**TASK INSTRUCTIONS**
Could you transcribe the whole listing, keeping every line exactly the same?
DATA BELOW section start
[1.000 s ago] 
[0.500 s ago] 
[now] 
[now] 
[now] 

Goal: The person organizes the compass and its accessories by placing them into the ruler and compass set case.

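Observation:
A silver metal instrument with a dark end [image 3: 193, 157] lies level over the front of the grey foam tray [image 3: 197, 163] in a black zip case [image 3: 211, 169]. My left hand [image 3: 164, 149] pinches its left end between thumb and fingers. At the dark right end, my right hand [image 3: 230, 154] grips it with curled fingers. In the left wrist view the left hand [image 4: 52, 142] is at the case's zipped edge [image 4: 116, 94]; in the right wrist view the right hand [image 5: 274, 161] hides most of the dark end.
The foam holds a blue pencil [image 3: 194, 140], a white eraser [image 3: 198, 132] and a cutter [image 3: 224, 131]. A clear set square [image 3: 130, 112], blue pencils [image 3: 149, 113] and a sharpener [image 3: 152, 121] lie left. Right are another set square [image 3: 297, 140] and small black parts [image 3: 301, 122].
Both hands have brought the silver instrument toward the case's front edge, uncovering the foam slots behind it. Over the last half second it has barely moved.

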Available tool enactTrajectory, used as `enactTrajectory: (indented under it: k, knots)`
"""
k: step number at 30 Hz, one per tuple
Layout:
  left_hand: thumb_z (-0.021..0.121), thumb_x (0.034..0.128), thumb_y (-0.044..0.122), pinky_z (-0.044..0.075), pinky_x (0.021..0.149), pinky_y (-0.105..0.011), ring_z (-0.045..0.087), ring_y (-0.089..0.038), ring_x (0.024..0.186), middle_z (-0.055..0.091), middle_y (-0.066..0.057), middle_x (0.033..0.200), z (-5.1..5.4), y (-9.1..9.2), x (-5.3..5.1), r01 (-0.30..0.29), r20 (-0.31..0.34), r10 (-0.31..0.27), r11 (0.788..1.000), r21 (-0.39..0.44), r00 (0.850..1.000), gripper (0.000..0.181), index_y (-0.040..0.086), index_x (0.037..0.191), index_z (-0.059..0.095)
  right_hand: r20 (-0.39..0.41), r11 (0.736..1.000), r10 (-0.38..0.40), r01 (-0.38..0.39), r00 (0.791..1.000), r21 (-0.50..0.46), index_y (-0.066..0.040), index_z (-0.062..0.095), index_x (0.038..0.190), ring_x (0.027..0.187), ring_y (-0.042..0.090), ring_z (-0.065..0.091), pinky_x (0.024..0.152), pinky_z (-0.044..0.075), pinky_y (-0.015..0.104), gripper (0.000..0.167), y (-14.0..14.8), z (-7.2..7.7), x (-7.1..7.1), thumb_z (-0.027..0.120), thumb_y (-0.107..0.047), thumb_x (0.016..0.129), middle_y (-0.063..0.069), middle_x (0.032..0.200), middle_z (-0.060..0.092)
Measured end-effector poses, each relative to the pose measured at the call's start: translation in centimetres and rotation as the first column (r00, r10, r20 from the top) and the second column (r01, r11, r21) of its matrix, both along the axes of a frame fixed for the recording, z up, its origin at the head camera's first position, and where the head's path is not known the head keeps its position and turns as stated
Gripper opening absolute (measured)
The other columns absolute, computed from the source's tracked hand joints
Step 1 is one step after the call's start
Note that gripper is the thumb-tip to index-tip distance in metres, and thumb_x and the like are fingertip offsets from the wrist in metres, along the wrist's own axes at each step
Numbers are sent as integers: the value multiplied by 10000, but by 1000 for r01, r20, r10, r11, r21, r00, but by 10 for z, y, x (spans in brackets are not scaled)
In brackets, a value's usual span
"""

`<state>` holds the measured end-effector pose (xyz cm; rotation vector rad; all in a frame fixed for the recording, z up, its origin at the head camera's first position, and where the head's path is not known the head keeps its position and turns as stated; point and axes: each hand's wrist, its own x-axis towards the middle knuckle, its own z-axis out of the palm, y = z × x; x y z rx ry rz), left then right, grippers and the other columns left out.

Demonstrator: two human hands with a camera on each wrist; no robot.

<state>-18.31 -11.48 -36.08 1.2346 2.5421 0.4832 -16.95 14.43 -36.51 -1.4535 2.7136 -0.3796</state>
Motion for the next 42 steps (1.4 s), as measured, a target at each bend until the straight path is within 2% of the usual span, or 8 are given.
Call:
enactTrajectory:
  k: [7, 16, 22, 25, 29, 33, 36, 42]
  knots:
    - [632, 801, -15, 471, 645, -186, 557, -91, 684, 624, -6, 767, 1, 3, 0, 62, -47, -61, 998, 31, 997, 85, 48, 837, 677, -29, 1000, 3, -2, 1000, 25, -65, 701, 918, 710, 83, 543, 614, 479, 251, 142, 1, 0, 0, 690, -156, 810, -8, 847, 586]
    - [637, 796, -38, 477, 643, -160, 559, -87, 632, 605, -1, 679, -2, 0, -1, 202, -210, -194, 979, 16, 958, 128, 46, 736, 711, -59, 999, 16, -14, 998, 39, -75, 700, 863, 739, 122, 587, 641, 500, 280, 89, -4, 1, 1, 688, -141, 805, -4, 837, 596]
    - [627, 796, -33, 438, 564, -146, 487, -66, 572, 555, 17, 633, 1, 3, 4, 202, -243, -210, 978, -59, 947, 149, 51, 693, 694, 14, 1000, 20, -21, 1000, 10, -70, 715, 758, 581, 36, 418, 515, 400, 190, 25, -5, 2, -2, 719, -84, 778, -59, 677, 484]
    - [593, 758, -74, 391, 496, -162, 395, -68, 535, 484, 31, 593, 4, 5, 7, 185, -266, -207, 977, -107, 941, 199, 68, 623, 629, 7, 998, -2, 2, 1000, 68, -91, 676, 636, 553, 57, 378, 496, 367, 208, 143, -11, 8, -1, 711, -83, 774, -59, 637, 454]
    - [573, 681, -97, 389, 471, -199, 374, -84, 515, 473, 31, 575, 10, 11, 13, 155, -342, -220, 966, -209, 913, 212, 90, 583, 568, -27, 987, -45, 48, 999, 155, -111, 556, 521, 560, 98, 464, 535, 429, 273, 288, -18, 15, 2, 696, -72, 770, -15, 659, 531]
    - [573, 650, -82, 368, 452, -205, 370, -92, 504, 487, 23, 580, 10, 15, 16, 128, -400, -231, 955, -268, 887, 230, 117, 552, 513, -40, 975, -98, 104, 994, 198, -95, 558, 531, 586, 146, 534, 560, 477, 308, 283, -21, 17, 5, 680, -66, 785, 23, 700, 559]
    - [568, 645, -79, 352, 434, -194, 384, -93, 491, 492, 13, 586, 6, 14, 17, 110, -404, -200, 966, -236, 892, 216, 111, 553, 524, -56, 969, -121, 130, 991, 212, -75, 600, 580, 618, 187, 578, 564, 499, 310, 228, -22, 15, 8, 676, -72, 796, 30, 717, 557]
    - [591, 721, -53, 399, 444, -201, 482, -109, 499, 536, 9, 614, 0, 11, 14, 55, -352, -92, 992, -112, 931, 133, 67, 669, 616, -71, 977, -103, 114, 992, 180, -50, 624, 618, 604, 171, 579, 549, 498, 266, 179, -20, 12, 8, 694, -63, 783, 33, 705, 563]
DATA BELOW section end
**TASK ANSWER**
[1.000 s ago] 
[0.500 s ago] 
[now] 
[now] 
[now] 

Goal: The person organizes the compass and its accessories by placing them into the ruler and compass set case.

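Observation:
A silver metal instrument with a dark end [image 3: 193, 157] lies level over the front of the grey foam tray [image 3: 197, 163] in a black zip case [image 3: 211, 169]. My left hand [image 3: 164, 149] pinches its left end between thumb and fingers. At the dark right end, my right hand [image 3: 230, 154] grips it with curled fingers. In the left wrist view the left hand [image 4: 52, 142] is at the case's zipped edge [image 4: 116, 94]; in the right wrist view the right hand [image 5: 274, 161] hides most of the dark end.
The foam holds a blue pencil [image 3: 194, 140], a white eraser [image 3: 198, 132] and a cutter [image 3: 224, 131]. A clear set square [image 3: 130, 112], blue pencils [image 3: 149, 113] and a sharpener [image 3: 152, 121] lie left. Right are another set square [image 3: 297, 140] and small black parts [image 3: 301, 122].
Both hands have brought the silver instrument toward the case's front edge, uncovering the foam slots behind it. Over the last half second it has barely moved.
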
Available tool enactTrajectory, used as `enactTrajectory: (indented under it: k, knots)`
"""
k: step number at 30 Hz, one per tuple
Layout:
  left_hand: thumb_z (-0.021..0.121), thumb_x (0.034..0.128), thumb_y (-0.044..0.122), pinky_z (-0.044..0.075), pinky_x (0.021..0.149), pinky_y (-0.105..0.011), ring_z (-0.045..0.087), ring_y (-0.089..0.038), ring_x (0.024..0.186), middle_z (-0.055..0.091), middle_y (-0.066..0.057), middle_x (0.033..0.200), z (-5.1..5.4), y (-9.1..9.2), x (-5.3..5.1), r01 (-0.30..0.29), r20 (-0.31..0.34), r10 (-0.31..0.27), r11 (0.788..1.000), r21 (-0.39..0.44), r00 (0.850..1.000), gripper (0.000..0.181), index_y (-0.040..0.086), index_x (0.037..0.191), index_z (-0.059..0.095)
  right_hand: r20 (-0.39..0.41), r11 (0.736..1.000), r10 (-0.38..0.40), r01 (-0.38..0.39), r00 (0.791..1.000), r21 (-0.50..0.46), index_y (-0.066..0.040), index_z (-0.062..0.095), index_x (0.038..0.190), ring_x (0.027..0.187), ring_y (-0.042..0.090), ring_z (-0.065..0.091), pinky_x (0.024..0.152), pinky_z (-0.044..0.075), pinky_y (-0.015..0.104), gripper (0.000..0.167), y (-14.0..14.8), z (-7.2..7.7), x (-7.1..7.1), thumb_z (-0.027..0.120), thumb_y (-0.107..0.047), thumb_x (0.016..0.129), middle_y (-0.063..0.069), middle_x (0.032..0.200), middle_z (-0.060..0.092)
Measured end-effector poses, each relative to the pose measured at the call's start: translation in centimetres and rotation as the first column (r00, r10, r20 from the top) and the second column (r01, r11, r21) of its matrix, both along the axes of a frame fixed for the recording, z up, its origin at the head camera's first position, and where the head's path is not known the head keeps its position and turns as stated
Gripper opening absolute (measured)
The other columns absolute, computed from the source's tracked hand joints
Step 1 is one step after the call's start
Note that gripper is the thumb-tip to index-tip distance in metres, and thumb_x and the like are fingertip offsets from the wrist in metres, along the wrist's own axes at each step
Numbers are sent as integers: the value multiplied by 10000, but by 1000 for r01, r20, r10, r11, r21, r00, but by 10 for z, y, x (spans in brackets are not scaled)
In brackets, a value's usual span
"""

`<state>` holds the measured end-effector pose (xyz cm; rotation vector rad; all in a frame fixed for the recording, z up, its origin at the head camera's first position, and where the head's path is not known the head keeps its position and turns as stated; point and axes: each hand's wrist, its own x-axis towards the middle knuckle, its own z-axis out of the palm, y = z × x; x y z rx ry rz), left then right, grippers and the other columns left out.

Demonstrator: two human hands with a camera on each wrist; no robot.

<state>-18.31 -11.48 -36.08 1.2346 2.5421 0.4832 -16.95 14.43 -36.51 -1.4535 2.7136 -0.3796</state>
Motion for the next 42 steps (1.4 s), as measured, a target at each bend until the straight path is within 2% of the usual span, or 8 are given.
Call:
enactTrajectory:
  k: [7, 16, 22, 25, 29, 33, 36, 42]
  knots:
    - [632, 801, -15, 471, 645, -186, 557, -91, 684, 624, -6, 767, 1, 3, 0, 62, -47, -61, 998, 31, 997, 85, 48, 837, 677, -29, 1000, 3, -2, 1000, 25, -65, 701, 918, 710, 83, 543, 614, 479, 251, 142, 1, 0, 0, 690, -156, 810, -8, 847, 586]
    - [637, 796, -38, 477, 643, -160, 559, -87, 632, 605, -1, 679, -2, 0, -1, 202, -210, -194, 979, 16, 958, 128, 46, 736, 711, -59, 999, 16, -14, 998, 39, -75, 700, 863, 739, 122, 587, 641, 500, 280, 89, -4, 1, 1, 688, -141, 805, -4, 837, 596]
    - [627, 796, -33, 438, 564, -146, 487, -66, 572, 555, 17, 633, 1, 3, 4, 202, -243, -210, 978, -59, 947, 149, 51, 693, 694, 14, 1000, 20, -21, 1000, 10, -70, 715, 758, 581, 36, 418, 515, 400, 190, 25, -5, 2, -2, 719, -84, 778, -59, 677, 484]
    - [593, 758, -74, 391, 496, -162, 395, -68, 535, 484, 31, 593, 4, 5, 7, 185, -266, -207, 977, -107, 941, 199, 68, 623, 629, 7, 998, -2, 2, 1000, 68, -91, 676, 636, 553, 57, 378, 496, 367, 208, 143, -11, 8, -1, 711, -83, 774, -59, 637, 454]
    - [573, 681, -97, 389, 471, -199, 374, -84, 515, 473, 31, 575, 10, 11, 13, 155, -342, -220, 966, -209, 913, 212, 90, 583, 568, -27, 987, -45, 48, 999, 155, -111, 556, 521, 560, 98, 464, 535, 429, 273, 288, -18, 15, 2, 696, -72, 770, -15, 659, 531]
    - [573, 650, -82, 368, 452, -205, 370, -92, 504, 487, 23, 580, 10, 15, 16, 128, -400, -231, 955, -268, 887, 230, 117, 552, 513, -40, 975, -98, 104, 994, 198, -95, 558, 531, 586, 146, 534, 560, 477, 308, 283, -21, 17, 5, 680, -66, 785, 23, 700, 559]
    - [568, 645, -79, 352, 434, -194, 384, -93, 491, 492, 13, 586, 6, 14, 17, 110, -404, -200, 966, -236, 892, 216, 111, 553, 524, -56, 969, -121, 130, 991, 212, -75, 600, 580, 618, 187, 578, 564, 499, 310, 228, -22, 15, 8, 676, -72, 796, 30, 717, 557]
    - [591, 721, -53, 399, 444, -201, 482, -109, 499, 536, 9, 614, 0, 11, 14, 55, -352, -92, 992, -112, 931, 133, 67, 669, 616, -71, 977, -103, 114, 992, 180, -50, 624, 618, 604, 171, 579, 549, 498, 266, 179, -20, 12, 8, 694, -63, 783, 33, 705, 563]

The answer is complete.